[Directions]
Would you repeat exactly the part of the listing below that runs from the line containing "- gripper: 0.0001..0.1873" down to the line containing "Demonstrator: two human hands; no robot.", inclusive, and nothing else?
▬▬▬
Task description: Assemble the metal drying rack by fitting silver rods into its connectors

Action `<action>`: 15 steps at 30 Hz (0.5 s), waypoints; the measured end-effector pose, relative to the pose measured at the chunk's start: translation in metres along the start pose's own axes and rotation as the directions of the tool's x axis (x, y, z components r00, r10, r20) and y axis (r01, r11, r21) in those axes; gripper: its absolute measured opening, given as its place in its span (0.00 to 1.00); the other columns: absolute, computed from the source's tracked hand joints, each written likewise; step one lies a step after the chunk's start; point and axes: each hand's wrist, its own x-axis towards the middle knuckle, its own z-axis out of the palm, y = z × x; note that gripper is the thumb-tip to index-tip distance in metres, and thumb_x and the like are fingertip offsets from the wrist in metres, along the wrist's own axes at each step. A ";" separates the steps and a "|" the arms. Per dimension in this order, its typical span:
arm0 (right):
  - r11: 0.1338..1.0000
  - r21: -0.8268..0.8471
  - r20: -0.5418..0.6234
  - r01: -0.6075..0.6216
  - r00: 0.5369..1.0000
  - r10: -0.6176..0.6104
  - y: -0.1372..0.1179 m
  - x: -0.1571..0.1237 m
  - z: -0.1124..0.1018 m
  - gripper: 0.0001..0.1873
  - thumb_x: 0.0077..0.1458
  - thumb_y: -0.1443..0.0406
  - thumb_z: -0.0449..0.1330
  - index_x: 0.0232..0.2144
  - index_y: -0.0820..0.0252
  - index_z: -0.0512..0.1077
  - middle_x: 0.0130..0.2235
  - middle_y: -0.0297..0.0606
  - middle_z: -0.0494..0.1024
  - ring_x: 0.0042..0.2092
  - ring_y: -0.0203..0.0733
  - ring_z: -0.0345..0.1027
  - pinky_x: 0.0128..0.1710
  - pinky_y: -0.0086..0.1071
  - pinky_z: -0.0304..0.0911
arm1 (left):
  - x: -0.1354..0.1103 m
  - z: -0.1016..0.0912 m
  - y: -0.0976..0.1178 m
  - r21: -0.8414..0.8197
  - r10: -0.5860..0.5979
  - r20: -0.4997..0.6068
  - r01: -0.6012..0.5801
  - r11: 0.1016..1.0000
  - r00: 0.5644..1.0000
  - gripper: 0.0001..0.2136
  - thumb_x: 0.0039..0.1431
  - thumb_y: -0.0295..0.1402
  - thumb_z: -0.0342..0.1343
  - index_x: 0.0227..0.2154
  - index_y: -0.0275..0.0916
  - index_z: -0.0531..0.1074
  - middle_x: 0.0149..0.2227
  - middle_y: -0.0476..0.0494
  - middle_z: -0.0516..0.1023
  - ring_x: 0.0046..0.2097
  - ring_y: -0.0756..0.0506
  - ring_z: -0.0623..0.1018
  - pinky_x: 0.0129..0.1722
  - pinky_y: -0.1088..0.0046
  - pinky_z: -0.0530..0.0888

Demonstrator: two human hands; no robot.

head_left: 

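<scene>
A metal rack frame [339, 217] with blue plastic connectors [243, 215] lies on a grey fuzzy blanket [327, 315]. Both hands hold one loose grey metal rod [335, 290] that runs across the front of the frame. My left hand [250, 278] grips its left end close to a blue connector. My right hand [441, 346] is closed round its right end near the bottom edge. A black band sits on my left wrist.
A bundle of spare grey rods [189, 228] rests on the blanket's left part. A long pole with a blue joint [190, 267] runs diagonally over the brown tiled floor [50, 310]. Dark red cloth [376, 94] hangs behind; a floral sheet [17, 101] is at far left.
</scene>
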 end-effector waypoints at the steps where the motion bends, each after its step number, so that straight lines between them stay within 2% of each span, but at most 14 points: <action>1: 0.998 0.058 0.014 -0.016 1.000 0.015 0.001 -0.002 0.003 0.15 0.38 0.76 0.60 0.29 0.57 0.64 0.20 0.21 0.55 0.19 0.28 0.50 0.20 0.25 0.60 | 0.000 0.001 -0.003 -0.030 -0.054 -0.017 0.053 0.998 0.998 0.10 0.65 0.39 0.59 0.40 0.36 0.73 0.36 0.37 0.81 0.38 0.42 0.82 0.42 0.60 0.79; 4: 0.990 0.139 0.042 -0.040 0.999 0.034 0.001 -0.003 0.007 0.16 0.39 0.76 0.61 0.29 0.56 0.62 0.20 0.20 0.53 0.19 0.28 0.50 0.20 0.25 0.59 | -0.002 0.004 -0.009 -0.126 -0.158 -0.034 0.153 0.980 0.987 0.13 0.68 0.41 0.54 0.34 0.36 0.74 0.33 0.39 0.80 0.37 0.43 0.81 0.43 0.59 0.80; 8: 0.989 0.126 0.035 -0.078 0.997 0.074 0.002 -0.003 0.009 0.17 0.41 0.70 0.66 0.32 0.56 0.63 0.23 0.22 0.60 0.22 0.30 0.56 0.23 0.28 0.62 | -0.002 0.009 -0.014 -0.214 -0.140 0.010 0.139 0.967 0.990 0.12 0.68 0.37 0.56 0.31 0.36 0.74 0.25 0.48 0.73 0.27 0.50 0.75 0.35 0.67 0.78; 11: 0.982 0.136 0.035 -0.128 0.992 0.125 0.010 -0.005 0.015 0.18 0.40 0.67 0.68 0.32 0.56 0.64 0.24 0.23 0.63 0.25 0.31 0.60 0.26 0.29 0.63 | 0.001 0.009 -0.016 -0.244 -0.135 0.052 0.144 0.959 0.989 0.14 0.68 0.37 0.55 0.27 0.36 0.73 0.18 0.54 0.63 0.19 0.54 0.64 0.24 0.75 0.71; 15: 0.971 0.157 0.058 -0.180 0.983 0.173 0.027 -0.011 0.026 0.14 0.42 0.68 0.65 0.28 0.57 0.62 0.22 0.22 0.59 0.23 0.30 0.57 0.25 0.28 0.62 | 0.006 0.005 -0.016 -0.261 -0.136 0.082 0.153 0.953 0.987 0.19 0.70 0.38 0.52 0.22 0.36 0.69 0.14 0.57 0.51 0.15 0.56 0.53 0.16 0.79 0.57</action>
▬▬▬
[Task output]
  - gripper: 0.0001..0.1873
  - thumb_x: 0.0077..0.1458
  - thumb_y: -0.1443..0.0406
  - thumb_z: -0.0449..0.1330
  - index_x: 0.0232..0.2144
  - index_y: -0.0820..0.0252
  - index_z: -0.0512..0.1077
  - middle_x: 0.0130..0.2235
  - middle_y: -0.0297..0.0606
  - middle_z: -0.0494..0.1024
  - ring_x: 0.0042..0.2092
  - ring_y: -0.0203..0.0733
  - ring_z: -0.0345..0.1027
  - pinky_x: 0.0128..0.1710
  - pinky_y: -0.0086..0.1071
  - pinky_z: -0.0304..0.0911
arm1 (left):
  - x: -0.1354..0.1103 m
  - z: -0.1016..0.0912 m
  - y: -0.0976..0.1178 m
  - r21: -0.8414..0.8197
  - r10: -0.5860..0.5979
  - r20: -0.4997..0.6068
  - r01: -0.6012..0.5801
  - r11: 0.1016..1.0000
  - r00: 0.5644..1.0000
  - gripper: 0.0001..0.2136
  - thumb_x: 0.0039..0.1431
  - thumb_y: -0.0295..0.1402
  - thumb_z: -0.0342..0.1343
  - index_x: 0.0227..0.2154
  - index_y: -0.0275..0.0916
  - index_z: -0.0531..0.1074
  - middle_x: 0.0149..0.2227
  - middle_y: -0.0476..0.0494
  - middle_z: -0.0516..0.1023
  - ring_x: 0.0046..0.2097
  - ring_y: -0.0756..0.0506
  - ring_z: -0.0623..0.1018
  - pinky_x: 0.0129..0.1722
  - pinky_y: -0.1088..0.0046
  - pinky_z: -0.0530..0.0888

Demonstrator: two human hands; no robot.

This answer leaves nothing further to address.